### [TASK ITEM]
Scan the records below and copy every line that contains the string "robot".

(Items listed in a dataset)

......

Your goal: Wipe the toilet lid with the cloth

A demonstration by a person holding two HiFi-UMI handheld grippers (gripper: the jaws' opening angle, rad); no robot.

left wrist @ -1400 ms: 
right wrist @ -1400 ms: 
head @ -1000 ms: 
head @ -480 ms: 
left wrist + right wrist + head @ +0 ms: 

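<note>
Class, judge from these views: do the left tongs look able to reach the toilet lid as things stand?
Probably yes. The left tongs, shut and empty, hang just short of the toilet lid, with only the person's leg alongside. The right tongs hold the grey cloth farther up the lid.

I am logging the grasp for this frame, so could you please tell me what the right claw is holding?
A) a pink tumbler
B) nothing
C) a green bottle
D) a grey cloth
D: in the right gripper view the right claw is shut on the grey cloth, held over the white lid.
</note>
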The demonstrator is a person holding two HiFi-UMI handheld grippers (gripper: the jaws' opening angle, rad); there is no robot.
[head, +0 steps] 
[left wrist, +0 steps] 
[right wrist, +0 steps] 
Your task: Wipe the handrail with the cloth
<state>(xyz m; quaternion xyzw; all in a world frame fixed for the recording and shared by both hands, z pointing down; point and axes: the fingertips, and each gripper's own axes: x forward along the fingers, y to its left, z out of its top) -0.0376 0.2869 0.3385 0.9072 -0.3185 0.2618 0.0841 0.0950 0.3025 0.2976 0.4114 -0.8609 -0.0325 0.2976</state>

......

### [RESPONSE BELOW]
A demonstration by a person holding two HiFi-UMI handheld grippers (gripper: the jaws' opening angle, rad); no robot.
The demonstrator is a person holding two HiFi-UMI handheld grippers (gripper: the jaws' opening angle, rad); there is no robot.

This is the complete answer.